**Problem requirements**
Repeat all the data that appears below, keeping it exact.

**Stored data**
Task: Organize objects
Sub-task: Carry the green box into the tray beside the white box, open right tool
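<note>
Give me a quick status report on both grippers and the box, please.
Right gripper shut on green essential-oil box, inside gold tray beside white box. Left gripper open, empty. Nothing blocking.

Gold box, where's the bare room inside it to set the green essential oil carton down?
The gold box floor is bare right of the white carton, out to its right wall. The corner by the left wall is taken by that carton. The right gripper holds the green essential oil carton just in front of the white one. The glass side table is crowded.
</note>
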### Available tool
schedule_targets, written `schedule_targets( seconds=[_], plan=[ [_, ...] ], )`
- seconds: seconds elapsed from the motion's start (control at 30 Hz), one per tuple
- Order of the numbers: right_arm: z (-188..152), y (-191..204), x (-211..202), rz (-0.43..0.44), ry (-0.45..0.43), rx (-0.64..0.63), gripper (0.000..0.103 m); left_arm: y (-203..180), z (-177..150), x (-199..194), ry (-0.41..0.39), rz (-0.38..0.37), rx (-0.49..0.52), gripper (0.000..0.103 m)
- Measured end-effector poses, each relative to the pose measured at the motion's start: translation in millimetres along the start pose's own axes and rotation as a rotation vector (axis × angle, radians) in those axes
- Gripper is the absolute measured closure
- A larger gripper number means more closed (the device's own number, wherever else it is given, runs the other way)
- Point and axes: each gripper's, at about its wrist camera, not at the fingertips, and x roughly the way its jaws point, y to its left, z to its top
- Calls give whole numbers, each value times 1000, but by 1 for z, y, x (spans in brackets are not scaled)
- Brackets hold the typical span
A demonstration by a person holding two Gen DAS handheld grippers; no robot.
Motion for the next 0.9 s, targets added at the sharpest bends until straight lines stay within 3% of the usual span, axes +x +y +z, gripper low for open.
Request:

**Answer box**
Task: Organize objects
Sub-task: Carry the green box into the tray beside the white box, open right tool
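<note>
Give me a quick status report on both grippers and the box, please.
Right gripper shut on green essential-oil box, inside gold tray beside white box. Left gripper open, empty. Nothing blocking.

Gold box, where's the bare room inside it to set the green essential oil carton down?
The gold box floor is bare right of the white carton, out to its right wall. The corner by the left wall is taken by that carton. The right gripper holds the green essential oil carton just in front of the white one. The glass side table is crowded.
</note>
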### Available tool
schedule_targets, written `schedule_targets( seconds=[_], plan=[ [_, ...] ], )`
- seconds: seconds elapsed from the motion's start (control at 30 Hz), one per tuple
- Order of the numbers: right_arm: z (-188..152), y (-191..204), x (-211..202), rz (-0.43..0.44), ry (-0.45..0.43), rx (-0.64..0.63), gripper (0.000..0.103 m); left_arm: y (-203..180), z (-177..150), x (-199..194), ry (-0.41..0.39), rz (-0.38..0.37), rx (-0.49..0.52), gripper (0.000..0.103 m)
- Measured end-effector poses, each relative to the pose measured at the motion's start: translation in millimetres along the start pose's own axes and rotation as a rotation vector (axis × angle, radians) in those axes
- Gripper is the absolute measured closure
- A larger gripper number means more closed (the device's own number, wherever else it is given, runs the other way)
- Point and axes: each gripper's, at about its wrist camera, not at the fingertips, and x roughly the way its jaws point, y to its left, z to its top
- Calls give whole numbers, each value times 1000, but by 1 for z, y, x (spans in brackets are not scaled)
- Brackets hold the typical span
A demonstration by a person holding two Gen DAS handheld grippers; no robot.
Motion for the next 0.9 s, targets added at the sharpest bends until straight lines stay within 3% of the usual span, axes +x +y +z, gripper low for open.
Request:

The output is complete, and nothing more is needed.